Wan tup threep fower
Lef rye lef
Mornin’, cap’n
Mornin, trooper
Hada lef rye lef
Capt. Shuvee does admire Japan. Such a cultivated culture. Polite and subservient to the elderly. There is some regret on his part, on his conscience for the dropping of the bombs. You know the ones. One a fat man, the other a little boy; one of plutonium, the other of uranium; one to devastate Nagasaki, the other to devastate Hiroshima. Sure, no one denies there was a civvie or two or a few hundred or thousands instantly blasted into a shadow on the sidewalk and there’s no argument against the argument that survivors of the initial blast wave stumbled around - lef rye lef lef hada rye lef rye rye lef - blind, their flesh blasted from their bones, hanging like sheets of torn shirts. One moment they thought, perhaps, about the beautiful weather or reminisced about their noon time meal and the next they realized I am a zombie blind and stumbling, rye lef rye rye hada lef rye lef lef rye, like stumbling blind proof positive of America, the united states thereof, being a superpower, the global power.
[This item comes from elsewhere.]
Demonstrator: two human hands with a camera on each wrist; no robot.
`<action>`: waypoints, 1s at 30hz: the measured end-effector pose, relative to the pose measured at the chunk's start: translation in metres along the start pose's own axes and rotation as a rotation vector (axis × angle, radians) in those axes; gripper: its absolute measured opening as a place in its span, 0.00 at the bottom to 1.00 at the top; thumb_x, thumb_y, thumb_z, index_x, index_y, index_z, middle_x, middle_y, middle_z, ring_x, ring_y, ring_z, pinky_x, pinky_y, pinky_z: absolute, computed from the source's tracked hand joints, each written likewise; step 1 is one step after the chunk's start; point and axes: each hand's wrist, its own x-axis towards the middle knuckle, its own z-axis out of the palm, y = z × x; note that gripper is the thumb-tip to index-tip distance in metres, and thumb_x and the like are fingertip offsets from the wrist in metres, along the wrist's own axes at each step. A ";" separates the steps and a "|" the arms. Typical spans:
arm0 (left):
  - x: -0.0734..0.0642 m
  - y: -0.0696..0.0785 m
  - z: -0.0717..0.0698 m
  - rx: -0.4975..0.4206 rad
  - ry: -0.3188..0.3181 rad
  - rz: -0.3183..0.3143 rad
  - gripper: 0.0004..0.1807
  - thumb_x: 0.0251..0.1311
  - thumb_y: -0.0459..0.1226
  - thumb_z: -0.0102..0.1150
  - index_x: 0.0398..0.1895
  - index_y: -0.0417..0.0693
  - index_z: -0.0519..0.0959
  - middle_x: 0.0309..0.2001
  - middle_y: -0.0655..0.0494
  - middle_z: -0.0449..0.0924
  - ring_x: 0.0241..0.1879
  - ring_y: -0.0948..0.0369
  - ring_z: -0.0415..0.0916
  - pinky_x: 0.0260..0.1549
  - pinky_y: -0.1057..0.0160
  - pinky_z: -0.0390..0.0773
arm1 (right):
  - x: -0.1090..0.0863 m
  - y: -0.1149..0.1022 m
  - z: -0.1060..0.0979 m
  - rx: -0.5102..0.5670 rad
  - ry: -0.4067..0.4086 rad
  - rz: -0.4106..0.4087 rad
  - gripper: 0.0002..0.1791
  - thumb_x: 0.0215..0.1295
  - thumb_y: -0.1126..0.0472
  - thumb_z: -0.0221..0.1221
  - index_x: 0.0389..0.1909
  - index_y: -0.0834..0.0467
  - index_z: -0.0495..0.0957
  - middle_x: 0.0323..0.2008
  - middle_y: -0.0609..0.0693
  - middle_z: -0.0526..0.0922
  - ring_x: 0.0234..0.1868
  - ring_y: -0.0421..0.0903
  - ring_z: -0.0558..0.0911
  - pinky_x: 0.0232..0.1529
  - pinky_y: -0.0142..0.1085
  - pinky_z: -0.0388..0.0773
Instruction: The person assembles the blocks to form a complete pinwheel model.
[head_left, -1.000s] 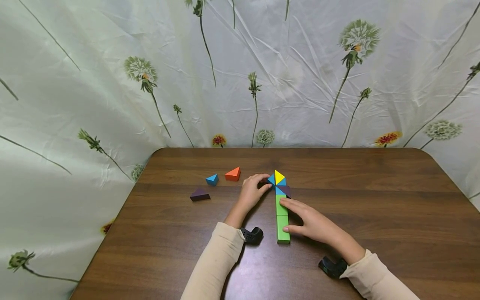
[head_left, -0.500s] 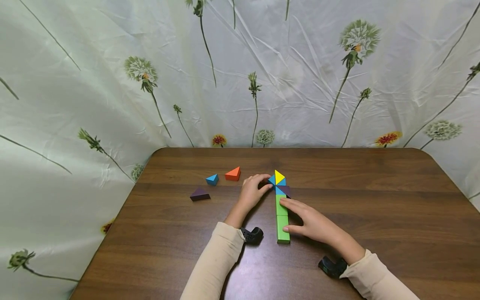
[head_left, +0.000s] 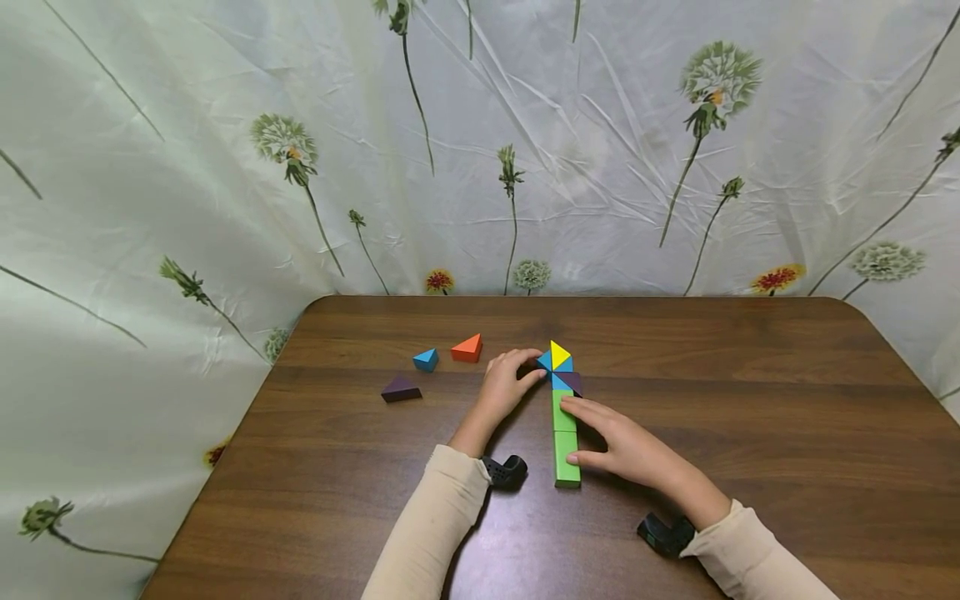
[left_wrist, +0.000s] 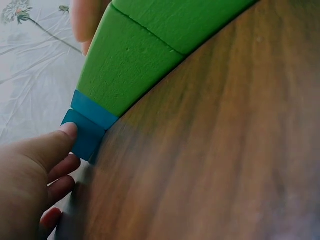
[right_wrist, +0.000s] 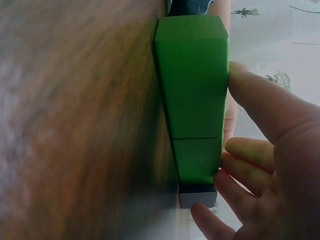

Surrealistic and damned sad but if you’re going to fight a war then fight it, commit to it. Fish or cut bait, damn it. No half-ass measures. Fight it and end it. Then send a squadron nearly attrited to extinction to stagnate in a part of the enemy that had no part in the war.
Capt. Shuvee remembers a letter written by an American officer who surveyed the devastation of one of the nuked Nipvilles, remembers it in his own remembrance and maybe some of it is misremembered but here it is: A smell of death and corruption pervades the place . . . strong overtones of ammonia . . . what he supposes to be decomposing nitrogenous matter . . . the absolute essence of death in the sense of finality without hope of resurrection . . . like the ancient Sodom and Gomorrah its site has been sown with salt and ichabod is written over its gates. The captain understands ichabod to mean the glory is departed much obliged to Papa Clem. If Fusaichi had gates it would be guarded by a nefarious gate dancer kicking farting the Fusaichian stink and jiving its crazy spook dance and over her gates would be written - in green - Timshel: thou mayest and . . . wait . . . at ease . . . relax and consider: the smell odor stench aroma humma humma of nitrogenous matter, of death and corruption . . . smells like
1.17. Fusaichi.
1.18. unbombed and unatomically rained upon Foo say itchy. Victimless yet stinks like a victim.